(Beginning of DATA PROVIDED)

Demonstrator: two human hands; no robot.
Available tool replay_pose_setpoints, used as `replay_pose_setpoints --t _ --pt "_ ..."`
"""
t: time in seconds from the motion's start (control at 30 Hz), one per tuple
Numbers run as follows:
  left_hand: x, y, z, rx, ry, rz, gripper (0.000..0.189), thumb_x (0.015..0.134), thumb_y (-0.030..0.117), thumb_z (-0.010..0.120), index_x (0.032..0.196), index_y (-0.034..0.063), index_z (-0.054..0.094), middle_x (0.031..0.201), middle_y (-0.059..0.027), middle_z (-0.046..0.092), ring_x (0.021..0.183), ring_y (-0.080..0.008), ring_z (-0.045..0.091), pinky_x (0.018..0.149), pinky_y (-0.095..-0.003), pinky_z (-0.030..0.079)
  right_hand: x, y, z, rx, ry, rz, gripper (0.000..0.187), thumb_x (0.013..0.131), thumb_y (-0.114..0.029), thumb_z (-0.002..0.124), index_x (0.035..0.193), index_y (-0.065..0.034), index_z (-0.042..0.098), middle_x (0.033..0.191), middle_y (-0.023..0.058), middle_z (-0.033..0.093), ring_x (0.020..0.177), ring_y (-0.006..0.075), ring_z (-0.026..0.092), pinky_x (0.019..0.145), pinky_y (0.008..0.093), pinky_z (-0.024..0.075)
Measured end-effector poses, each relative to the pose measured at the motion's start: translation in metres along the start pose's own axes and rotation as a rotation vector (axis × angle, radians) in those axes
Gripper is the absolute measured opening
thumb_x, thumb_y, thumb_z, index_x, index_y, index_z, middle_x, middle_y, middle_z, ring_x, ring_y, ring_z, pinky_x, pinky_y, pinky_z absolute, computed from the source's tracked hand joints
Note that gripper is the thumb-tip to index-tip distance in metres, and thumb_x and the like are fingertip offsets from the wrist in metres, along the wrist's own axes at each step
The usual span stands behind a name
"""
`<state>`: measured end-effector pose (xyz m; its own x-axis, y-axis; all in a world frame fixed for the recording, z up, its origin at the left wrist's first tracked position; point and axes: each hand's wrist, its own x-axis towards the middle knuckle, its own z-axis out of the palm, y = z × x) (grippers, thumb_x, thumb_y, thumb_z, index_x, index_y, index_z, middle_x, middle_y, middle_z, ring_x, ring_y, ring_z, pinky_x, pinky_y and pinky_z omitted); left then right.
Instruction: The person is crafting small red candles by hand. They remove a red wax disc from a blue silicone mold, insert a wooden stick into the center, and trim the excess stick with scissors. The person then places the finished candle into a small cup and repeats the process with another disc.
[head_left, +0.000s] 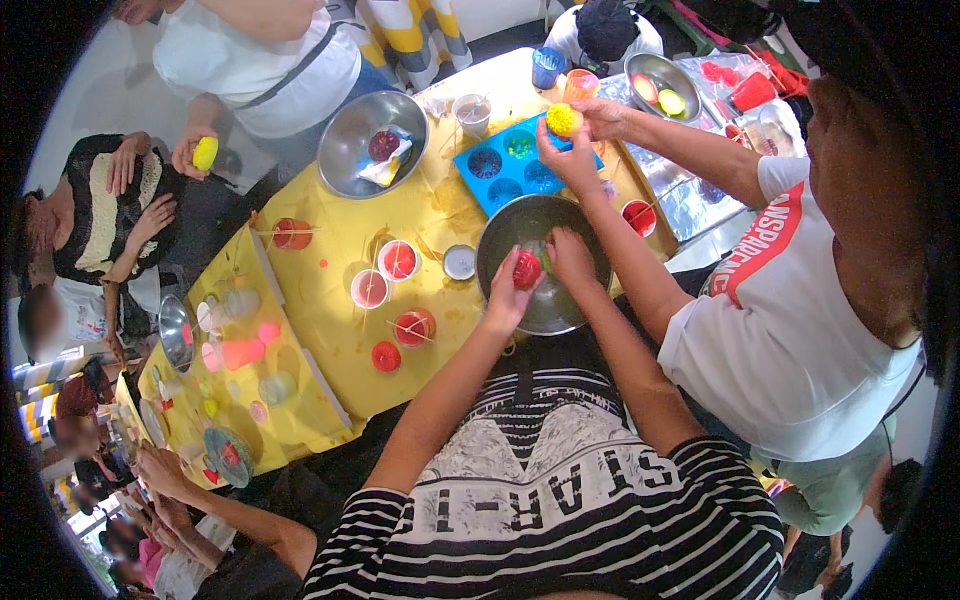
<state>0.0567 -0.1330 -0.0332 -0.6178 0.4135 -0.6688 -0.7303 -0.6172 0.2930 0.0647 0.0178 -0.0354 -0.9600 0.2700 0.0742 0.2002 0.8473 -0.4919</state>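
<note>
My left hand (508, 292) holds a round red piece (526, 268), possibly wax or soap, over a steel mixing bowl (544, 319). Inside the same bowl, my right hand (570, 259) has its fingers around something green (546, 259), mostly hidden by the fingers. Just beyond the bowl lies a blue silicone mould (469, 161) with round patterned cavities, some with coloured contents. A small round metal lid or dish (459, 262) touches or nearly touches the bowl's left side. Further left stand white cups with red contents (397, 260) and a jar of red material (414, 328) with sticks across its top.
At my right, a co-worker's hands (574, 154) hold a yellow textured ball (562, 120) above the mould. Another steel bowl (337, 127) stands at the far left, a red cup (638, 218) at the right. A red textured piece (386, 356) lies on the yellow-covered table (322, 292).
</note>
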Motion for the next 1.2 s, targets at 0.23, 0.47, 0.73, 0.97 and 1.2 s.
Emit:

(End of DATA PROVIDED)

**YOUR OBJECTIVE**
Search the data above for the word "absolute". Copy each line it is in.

**WRITTEN RESPONSE**
Gripper is the absolute measured opening
thumb_x, thumb_y, thumb_z, index_x, index_y, index_z, middle_x, middle_y, middle_z, ring_x, ring_y, ring_z, pinky_x, pinky_y, pinky_z absolute, computed from the source's tracked hand joints

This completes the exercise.